Material provided: Begin
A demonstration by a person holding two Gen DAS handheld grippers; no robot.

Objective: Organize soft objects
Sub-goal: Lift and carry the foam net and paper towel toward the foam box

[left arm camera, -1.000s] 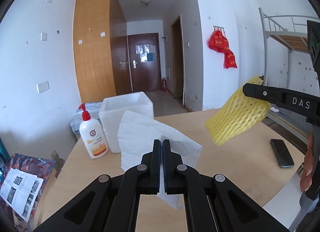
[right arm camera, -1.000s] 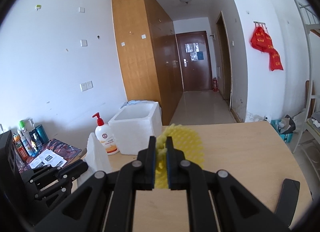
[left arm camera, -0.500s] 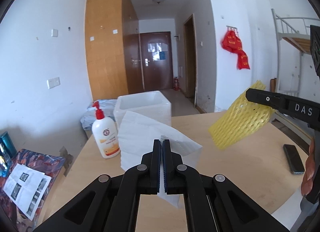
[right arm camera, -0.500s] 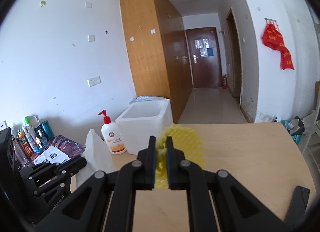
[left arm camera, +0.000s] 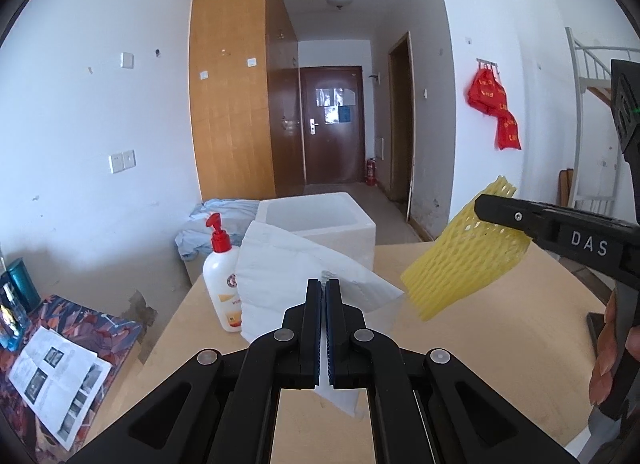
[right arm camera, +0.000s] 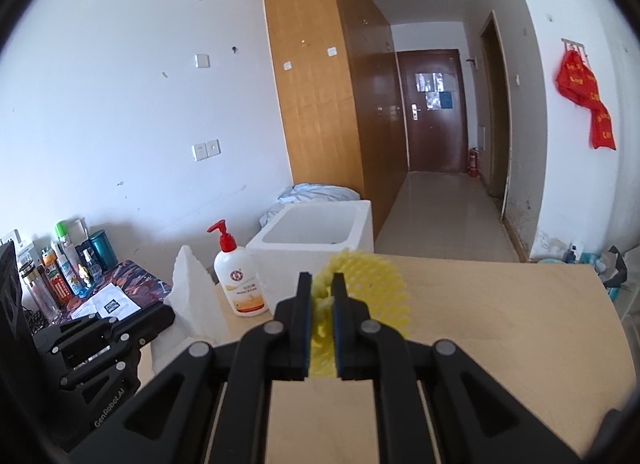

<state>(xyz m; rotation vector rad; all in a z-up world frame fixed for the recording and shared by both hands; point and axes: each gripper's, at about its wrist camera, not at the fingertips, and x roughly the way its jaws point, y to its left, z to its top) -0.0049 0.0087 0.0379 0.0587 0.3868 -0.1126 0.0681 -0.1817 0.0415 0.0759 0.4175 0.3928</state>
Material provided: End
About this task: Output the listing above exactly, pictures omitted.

Solution to this problem:
A demonstration by a person holding two Gen DAS handheld grippers; no robot.

Objective: Organize soft objects
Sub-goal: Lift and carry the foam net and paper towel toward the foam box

[left arm camera, -1.000s] 
[right arm camera, -1.000s] 
[left arm camera, -0.500s] 
[right arm camera, -0.500s] 
[left arm camera, +0.000s] 
[right arm camera, +0.000s] 

<state>(xyz m; rotation vector rad; all in a z-up world frame fixed for the recording and shared by both hands; point and axes: each gripper's, at about its wrist camera, not at the fingertips, and x roughly the way its jaws point, y to its left, z to its top) -0.0049 0.0087 0.0379 0.0587 0.3868 -0.1126 0.0681 -0.1817 0.0415 0.0759 0.4175 0.3928</state>

No additional output is expected for this exercise.